Since the COVID-19 pandemic began, there have been increased reports of racial targeting of Asian Americans. The Asian Pacific Policy and Planning Council has received nearly 1,500 self-reported hate crimes since they first set up their online incident report page in March.
International students at UO worked with the university to take action against the racial targeting through a multilingual inclusion campaign that took over the front page of the Oregonian on March 31. The ad campaign got almost 1.2 million views on the Oregonian’s website. The Asian, Desi, & Pacific Islander Strategies Interest Group at UO has also been working to make sure that the racial targeting campaign continues into the fall term.
“When people are hateful the solution to that is education,” Galvan says. “And when people are victims to that kind of hate, the solution is solidarity.”
As governments learn to control the spread of the virus, international students staying in the U.S. are able to watch their home governments from afar with a different perspective, says Lin.

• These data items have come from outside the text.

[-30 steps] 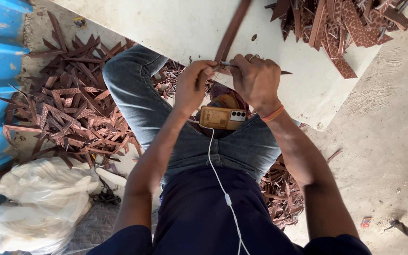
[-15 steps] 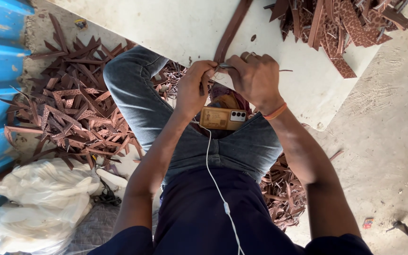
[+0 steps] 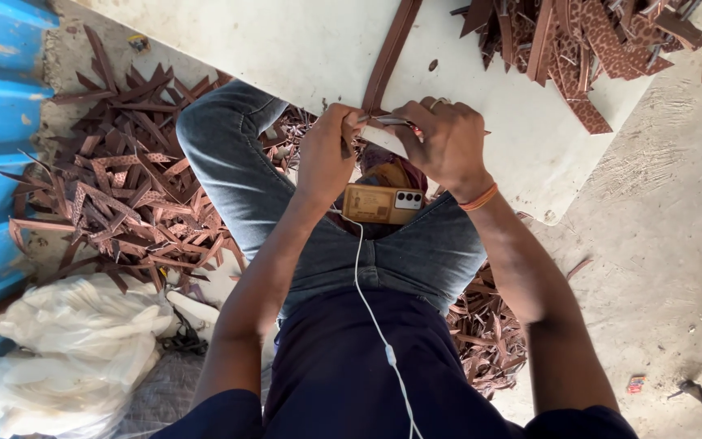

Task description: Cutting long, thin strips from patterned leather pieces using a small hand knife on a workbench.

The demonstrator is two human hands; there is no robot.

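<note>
Beyond the left hand (image 3: 327,154) and right hand (image 3: 442,142), bare white board (image 3: 286,49) lies open — except up-right, where heaped brown strips (image 3: 587,41) crowd it. Just below sits a phone (image 3: 382,203); left, floor scraps (image 3: 123,203).

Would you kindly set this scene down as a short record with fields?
Left hand: grips the near end of a brown strip at the board edge
Right hand: holds a thin tool against the strip
Board: white, strip lies on it
Pile: brown strips at the board's far end
Scraps: brown offcuts on the floor
Phone: on lap, white cable attached
Bags: white, by the blue wall
</note>
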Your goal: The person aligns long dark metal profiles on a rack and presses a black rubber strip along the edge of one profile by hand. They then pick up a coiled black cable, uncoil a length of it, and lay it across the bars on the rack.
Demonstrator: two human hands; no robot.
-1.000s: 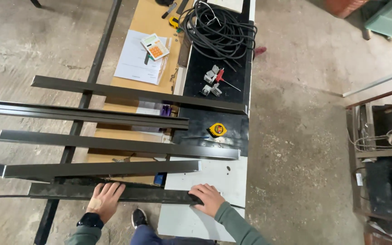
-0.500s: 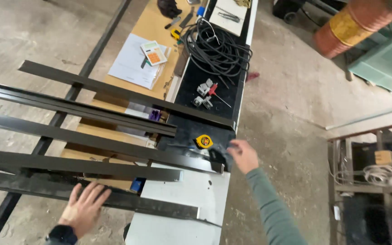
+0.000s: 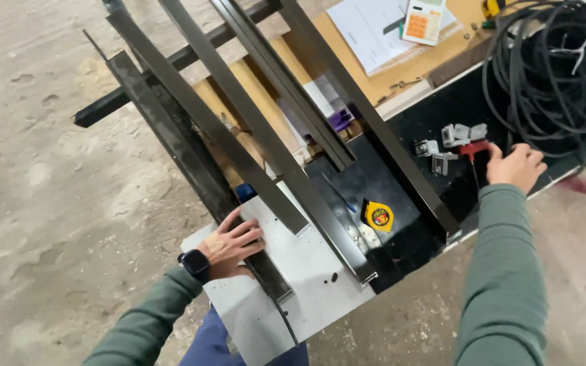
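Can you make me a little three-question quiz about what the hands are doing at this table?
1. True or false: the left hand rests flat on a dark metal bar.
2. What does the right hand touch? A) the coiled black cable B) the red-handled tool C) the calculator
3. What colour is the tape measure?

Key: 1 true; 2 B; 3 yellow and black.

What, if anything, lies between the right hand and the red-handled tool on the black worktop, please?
Nothing visible: the right hand is already at the red-handled tool, fingertips touching its handle. The small grey metal brackets lie just beside it, and the coil of black cable sits behind.
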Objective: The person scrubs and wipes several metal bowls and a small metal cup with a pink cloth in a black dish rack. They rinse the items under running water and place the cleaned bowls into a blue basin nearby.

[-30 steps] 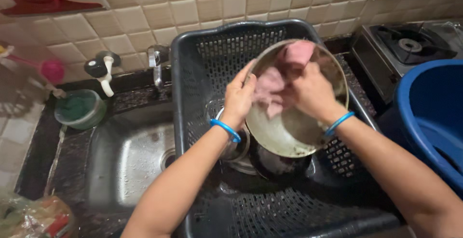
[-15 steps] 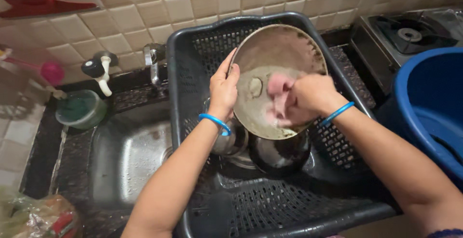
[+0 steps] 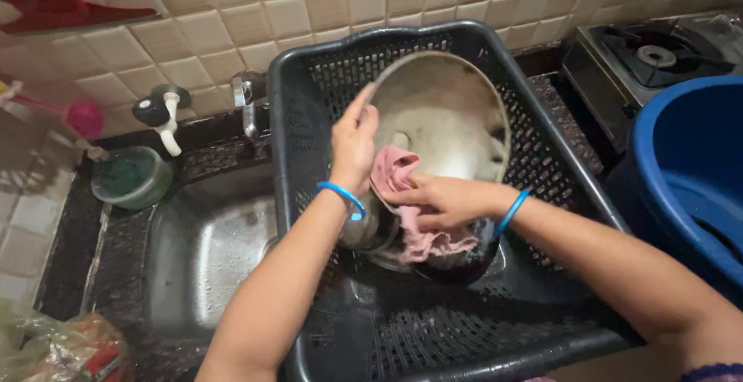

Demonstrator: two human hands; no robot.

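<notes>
A round steel pan (image 3: 449, 119) stands tilted on its edge inside a dark plastic basket (image 3: 309, 72). My left hand (image 3: 354, 143) grips the pan's left rim. A pink cloth (image 3: 402, 196) is bunched against the pan's lower inside, and my right hand (image 3: 445, 200) presses on it. Both wrists wear blue bangles. Other steel vessels (image 3: 371, 231) lie under the pan in the basket, partly hidden.
A steel sink (image 3: 209, 250) lies to the left, with a tap (image 3: 246, 103) at the tiled wall. A green bowl (image 3: 131, 177) sits at the sink's corner. A blue tub (image 3: 689, 173) and a gas stove (image 3: 658, 53) are on the right. A plastic bag (image 3: 62, 351) lies bottom left.
My right hand has dragged the pink cloth from the upper middle of the pan down to its lower edge. The left hand stayed on the rim. The camera moved closer.
</notes>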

On December 30, 2019, Dr. Wenliang Li warned his medical colleagues through WeChat of a possible SARS outbreak and the information quickly spread through Chinese social media. The Chinese police accused him of spreading false information and made him sign a letter of admonition. Dr. Li later died on February 7, 2020 from the COVID-19 virus, which he contracted while working at Wuhan Central Hospital.
Lin remembers feeling upset when she learned about how the Chinese government had initially responded to COVID-19 and Dr. Li’s warnings. It was the same feeling that Lin felt when she came to the U.S. and learned about historical events and political issues that were censored in China.
However, Lin’s initial feelings about the Chinese government’s initial response to COVID-19 has softened after seeing the effects of its strict quarantine measures. In China, police patrol out in public to reinforce social distancing regulations. In Lin’s hometown of Wenzhou, which sits on the central eastern coast of China, only one member of a household is able to leave every two days to get necessities. If people get too close to each other while going out, the patrolling street guards quickly break it up.
Lin says that stricter quarantine measures in China have allowed her parents to gradually return to normal life, while she remains in quarantine in the U.S.
“In China, when this coronavirus broke out, people were really willing to stay at home to work with the government,” Lin says.
Although many of Lin’s friends and family live in Asia, Lin says that she’s comforted by the fact that she can still keep in contact with them by calling. She says that she finds the time differences fun to navigate. When her mom is waking up in China, Lin calls her in the afternoon in Eugene to sing and play guitar for her.
“I think it’s a time to test friendship,” Lin says. “If your friends are away, and if you can keep in touch, it shows real friendship.”